Another piece for Mighty Mike Kooiman over at City Pages. This was a fun one: an international film festival is running this week in Minneapolis, and apparently many of the Middle Eastern films recall the feeling of 60′s American cinema. So, the brief was to try and create an Arabic version of James Dean/Natalie Wood riding on a motorcycle, with a bright optimistic vibe to it.
Mike requested a fair amount of bleed on this one, so he could have some flexibility with the typography. I love how the final cover turned out, but also thought I could use my blog to show the entire artwork, to justify the effort that went into painting that motorcycle.
Here are a few pieces I did this past month.
Poster for Westmont Repertory Theatre, for a punk-rock musical version of Animal Farm.
Another cover for Mighty Mike Kooiman at City Pages, this one using a parody/homage of the Land O Lakes butter packaging to address some malfeasance on the part of the dairy industry.
And one more homage commission, this one referencing Norman Rockwell’s iconic “Runaway” painting. Thanks to AD Jane Sherman for my first Seattle Weekly gig.

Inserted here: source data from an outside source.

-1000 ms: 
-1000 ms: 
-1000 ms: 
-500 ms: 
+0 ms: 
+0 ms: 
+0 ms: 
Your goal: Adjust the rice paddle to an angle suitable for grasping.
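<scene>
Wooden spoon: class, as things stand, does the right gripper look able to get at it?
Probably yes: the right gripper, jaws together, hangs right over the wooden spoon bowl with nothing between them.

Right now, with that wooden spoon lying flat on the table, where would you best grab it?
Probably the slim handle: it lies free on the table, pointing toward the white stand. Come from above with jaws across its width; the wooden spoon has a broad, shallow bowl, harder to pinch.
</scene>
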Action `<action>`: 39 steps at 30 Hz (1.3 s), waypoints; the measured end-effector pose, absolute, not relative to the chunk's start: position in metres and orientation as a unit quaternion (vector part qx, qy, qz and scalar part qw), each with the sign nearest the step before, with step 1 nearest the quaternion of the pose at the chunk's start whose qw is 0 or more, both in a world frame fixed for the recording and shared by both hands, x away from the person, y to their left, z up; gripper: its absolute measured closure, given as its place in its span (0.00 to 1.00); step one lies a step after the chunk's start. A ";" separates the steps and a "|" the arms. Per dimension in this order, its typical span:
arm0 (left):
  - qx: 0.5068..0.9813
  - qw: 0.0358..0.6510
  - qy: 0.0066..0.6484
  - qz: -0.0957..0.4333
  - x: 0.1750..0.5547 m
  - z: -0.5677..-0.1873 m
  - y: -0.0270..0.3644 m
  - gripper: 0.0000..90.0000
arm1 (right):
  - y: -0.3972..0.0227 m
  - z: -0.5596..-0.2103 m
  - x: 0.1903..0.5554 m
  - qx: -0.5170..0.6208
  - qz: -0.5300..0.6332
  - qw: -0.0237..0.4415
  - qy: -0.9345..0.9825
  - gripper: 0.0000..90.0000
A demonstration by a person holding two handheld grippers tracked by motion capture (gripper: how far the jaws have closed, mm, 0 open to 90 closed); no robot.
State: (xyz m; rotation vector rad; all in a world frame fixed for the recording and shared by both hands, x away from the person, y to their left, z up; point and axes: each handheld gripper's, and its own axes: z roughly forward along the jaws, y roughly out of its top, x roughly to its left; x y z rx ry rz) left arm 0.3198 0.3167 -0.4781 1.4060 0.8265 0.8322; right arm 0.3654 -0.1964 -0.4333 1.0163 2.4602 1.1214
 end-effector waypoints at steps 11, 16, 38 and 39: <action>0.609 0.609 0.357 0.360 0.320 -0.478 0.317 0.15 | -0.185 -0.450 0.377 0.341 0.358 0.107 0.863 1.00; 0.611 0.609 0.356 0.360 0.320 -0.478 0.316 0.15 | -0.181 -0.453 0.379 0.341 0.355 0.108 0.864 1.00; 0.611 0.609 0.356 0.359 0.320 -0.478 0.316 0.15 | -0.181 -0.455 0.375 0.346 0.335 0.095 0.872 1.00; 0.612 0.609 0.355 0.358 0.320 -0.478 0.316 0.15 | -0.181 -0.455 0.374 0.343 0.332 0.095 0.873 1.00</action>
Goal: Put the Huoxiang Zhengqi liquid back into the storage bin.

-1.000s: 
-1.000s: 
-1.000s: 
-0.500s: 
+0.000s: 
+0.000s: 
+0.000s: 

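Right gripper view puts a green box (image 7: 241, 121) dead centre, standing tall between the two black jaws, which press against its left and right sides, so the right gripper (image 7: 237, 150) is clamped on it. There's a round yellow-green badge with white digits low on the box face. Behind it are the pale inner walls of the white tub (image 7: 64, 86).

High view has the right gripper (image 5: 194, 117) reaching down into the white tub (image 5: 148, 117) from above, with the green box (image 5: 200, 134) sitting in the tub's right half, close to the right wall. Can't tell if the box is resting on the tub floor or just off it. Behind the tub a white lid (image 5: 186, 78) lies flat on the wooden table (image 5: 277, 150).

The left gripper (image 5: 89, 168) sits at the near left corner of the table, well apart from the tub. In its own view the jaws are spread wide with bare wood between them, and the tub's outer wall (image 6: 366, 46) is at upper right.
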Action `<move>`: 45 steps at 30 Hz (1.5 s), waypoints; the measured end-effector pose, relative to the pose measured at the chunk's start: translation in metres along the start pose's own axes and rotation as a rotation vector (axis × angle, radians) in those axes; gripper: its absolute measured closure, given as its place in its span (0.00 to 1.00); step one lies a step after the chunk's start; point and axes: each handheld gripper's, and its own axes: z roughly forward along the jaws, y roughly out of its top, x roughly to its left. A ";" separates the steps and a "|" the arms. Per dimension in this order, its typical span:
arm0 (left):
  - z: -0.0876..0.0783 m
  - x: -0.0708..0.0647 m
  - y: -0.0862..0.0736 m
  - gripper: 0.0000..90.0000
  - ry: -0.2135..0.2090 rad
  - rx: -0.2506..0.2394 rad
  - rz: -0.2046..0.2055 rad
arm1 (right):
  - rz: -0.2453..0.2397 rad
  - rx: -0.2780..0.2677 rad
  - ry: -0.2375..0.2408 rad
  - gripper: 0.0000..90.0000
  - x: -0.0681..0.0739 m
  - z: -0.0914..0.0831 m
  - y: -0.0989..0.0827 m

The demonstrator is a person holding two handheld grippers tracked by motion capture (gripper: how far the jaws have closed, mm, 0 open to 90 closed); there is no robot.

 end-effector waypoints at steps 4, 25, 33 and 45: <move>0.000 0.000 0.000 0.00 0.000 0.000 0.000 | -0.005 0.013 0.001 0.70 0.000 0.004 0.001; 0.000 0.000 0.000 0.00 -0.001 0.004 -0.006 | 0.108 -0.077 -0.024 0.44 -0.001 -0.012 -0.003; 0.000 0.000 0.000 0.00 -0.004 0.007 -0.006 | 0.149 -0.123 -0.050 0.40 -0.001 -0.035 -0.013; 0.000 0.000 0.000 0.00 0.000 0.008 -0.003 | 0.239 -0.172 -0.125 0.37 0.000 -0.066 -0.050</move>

Happy Halloween, everyone!
This is an image I painted as a promo piece, to show clients that I can do political caricature. And given the time of year, it seemed logical to go with a Halloween theme for the image, so put politics + Halloween together and in my head, at least, you get Michelle Bachmann as the Wicked Witch of the West.
Mike Kooiman over at Minnesota City Pages was nice enough to want to publish this piece, so it’s in the issue on stands now, as well as on this fun post on their blotter.
A grim illustration for a grim topic: the drug epidemic of so-called bath salts, which are legally sold in head shops as a bath product but in reality are ingested by drug addicts for a particularly lethal kind of high. While the addicts aren’t likely to be taking baths while high on the drug, it seemed the appropriate visual metaphor for representing the damage it does. Thanks to Christina Fuoco-Karasinski for the job.